Task to complete: Below are records; transcribe each one exactly.

---------- Records for the exercise

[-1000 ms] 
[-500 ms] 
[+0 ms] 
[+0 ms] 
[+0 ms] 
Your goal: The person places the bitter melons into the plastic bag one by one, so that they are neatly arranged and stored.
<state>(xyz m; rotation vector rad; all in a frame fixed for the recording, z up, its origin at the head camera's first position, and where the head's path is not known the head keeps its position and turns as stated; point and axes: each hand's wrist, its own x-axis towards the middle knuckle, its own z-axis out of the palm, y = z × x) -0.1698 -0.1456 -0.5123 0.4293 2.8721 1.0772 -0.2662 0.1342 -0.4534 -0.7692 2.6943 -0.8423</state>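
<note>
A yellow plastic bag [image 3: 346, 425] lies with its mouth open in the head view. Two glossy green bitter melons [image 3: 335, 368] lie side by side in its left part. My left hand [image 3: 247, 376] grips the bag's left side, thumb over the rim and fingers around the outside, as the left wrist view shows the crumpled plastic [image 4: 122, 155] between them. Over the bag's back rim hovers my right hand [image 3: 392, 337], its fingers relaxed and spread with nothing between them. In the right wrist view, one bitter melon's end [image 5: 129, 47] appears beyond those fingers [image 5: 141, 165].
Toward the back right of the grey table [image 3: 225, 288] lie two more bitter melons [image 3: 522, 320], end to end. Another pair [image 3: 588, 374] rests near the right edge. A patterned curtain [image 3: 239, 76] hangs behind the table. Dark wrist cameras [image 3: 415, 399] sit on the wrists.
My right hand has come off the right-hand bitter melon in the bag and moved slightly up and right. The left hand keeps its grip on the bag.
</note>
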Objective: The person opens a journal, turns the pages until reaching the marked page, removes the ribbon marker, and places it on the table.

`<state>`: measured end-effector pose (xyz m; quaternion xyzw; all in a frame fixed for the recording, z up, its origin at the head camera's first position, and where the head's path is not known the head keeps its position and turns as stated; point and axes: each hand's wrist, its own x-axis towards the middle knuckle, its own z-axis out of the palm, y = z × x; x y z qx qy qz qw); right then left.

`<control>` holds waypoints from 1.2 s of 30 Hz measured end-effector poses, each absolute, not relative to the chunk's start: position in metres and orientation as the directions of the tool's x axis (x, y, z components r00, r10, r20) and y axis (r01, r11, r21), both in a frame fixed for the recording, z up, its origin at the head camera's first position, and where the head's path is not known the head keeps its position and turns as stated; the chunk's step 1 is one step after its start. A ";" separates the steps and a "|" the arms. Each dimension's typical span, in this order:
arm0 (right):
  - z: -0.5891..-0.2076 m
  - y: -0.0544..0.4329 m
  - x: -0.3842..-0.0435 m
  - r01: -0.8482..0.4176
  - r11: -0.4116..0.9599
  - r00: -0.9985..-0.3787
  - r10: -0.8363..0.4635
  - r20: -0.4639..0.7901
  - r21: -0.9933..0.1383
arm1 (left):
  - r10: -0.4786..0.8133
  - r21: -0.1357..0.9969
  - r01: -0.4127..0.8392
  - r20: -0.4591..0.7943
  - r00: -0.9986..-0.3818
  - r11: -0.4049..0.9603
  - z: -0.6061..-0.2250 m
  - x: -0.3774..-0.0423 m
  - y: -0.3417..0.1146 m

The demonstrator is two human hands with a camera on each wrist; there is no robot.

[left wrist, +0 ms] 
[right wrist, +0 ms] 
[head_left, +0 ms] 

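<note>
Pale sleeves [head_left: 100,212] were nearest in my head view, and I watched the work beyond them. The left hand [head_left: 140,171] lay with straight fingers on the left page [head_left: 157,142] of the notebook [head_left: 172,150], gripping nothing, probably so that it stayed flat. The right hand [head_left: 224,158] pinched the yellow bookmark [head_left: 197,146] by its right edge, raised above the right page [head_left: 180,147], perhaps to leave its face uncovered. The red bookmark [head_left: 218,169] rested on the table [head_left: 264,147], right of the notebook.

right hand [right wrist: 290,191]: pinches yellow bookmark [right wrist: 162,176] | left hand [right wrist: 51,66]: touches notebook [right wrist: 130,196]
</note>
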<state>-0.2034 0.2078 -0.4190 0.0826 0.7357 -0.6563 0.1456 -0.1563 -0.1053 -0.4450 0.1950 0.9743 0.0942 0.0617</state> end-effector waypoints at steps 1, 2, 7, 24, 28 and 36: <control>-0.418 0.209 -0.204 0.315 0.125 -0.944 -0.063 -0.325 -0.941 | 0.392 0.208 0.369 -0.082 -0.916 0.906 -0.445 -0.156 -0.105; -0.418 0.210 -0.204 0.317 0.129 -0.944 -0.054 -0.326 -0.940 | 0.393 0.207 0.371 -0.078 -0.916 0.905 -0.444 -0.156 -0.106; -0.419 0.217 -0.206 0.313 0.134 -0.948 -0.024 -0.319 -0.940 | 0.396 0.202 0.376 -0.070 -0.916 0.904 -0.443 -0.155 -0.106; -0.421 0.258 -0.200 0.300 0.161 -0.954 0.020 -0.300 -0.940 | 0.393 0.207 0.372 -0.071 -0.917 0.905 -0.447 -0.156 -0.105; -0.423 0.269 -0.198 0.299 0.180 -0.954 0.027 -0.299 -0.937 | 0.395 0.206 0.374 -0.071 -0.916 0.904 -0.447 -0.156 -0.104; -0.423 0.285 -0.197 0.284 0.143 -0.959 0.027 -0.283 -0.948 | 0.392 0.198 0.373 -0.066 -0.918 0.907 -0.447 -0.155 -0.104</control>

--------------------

Solution for this problem:
[-1000 ms] 
[-500 ms] 
[+0 ms] 
[+0 ms] 
[+0 ms] 
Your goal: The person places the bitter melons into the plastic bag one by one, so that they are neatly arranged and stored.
<state>(xyz m; rotation vector rad; all in a frame fixed for the recording, z up, its origin at the head camera's first position, and where the head's path is not known the head keeps its position and turns as stated; point and axes: each hand's wrist, its own x-axis towards the middle knuckle, its own z-axis out of the palm, y = z × x) -0.1698 -0.1456 -0.5123 0.4293 2.8721 1.0772 -0.2662 0.1342 -0.4534 -0.7692 2.6943 -0.8423</state>
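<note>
A yellow plastic bag [image 3: 346, 425] lies with its mouth open in the head view. Two glossy green bitter melons [image 3: 335, 368] lie side by side in its left part. My left hand [image 3: 247, 376] grips the bag's left side, thumb over the rim and fingers around the outside, as the left wrist view shows the crumpled plastic [image 4: 122, 155] between them. Over the bag's back rim hovers my right hand [image 3: 392, 337], its fingers relaxed and spread with nothing between them. In the right wrist view, one bitter melon's end [image 5: 129, 47] appears beyond those fingers [image 5: 141, 165].
Toward the back right of the grey table [image 3: 225, 288] lie two more bitter melons [image 3: 522, 320], end to end. Another pair [image 3: 588, 374] rests near the right edge. A patterned curtain [image 3: 239, 76] hangs behind the table. Dark wrist cameras [image 3: 415, 399] sit on the wrists.
My right hand has come off the right-hand bitter melon in the bag and moved slightly up and right. The left hand keeps its grip on the bag.
</note>
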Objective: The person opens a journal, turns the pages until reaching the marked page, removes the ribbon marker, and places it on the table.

`<state>`: measured end-effector pose (xyz m; quaternion xyzw; all in a frame fixed for the recording, z up, its origin at the head camera's first position, and where the head's path is not known the head keeps its position and turns as stated; point and axes: each hand's wrist, its own x-axis towards the middle knuckle, its own z-axis out of the palm, y = z × x; x y z qx qy qz qw); right then left.

`<control>` holds waypoints from 1.2 s of 30 Hz measured end-effector poses, each absolute, not relative to the chunk's start: position in metres and orientation as the directions of the tool's x axis (x, y, z components r00, r10, r20) and y axis (r01, r11, r21), both in a frame fixed for the recording, z up, its origin at the head camera's first position, and where the head's path is not known the head keeps its position and turns as stated; the chunk's step 1 is one step after its start. A ";" separates the steps and a "|" the arms. Each dimension's typical span, in this order:
arm0 (right):
  - z: -0.5891..-0.2076 m
  - y: -0.0544..0.4329 m
  - x: -0.3842..-0.0435 m
  - r01: -0.8482..0.4176
  - r11: -0.4116..0.9599
  - r00: -0.9985..-0.3787
  - r10: -0.8363..0.4635
  - r20: -0.4639..0.7901
  - r21: -0.9933..0.1383
arm1 (left):
  - r10: -0.4786..0.8133
  - r21: -0.1357..0.9969
  - r01: -0.4127..0.8392
  - r20: -0.4591..0.7943
  - r00: -0.9986..-0.3818
  - r11: -0.4049..0.9603
  - z: -0.6061..-0.2250 m
  - x: -0.3774..-0.0423 m
  - y: -0.3417..0.1146 m

The demonstrator is two human hands with a camera on each wrist; there is no robot.

[left wrist, +0 ms] 
[right wrist, +0 ms] 
[head_left, +0 ms] 

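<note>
Pale sleeves [head_left: 100,212] were nearest in my head view, and I watched the work beyond them. The left hand [head_left: 140,171] lay with straight fingers on the left page [head_left: 157,142] of the notebook [head_left: 172,150], gripping nothing, probably so that it stayed flat. The right hand [head_left: 224,158] pinched the yellow bookmark [head_left: 197,146] by its right edge, raised above the right page [head_left: 180,147], perhaps to leave its face uncovered. The red bookmark [head_left: 218,169] rested on the table [head_left: 264,147], right of the notebook.

right hand [right wrist: 290,191]: pinches yellow bookmark [right wrist: 162,176] | left hand [right wrist: 51,66]: touches notebook [right wrist: 130,196]
</note>
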<state>-0.2034 0.2078 -0.4190 0.0826 0.7357 -0.6563 0.1456 -0.1563 -0.1053 -0.4450 0.1950 0.9743 0.0942 0.0617</state> end-effector waypoints at steps 1, 2, 7, 24, 28 and 36: <control>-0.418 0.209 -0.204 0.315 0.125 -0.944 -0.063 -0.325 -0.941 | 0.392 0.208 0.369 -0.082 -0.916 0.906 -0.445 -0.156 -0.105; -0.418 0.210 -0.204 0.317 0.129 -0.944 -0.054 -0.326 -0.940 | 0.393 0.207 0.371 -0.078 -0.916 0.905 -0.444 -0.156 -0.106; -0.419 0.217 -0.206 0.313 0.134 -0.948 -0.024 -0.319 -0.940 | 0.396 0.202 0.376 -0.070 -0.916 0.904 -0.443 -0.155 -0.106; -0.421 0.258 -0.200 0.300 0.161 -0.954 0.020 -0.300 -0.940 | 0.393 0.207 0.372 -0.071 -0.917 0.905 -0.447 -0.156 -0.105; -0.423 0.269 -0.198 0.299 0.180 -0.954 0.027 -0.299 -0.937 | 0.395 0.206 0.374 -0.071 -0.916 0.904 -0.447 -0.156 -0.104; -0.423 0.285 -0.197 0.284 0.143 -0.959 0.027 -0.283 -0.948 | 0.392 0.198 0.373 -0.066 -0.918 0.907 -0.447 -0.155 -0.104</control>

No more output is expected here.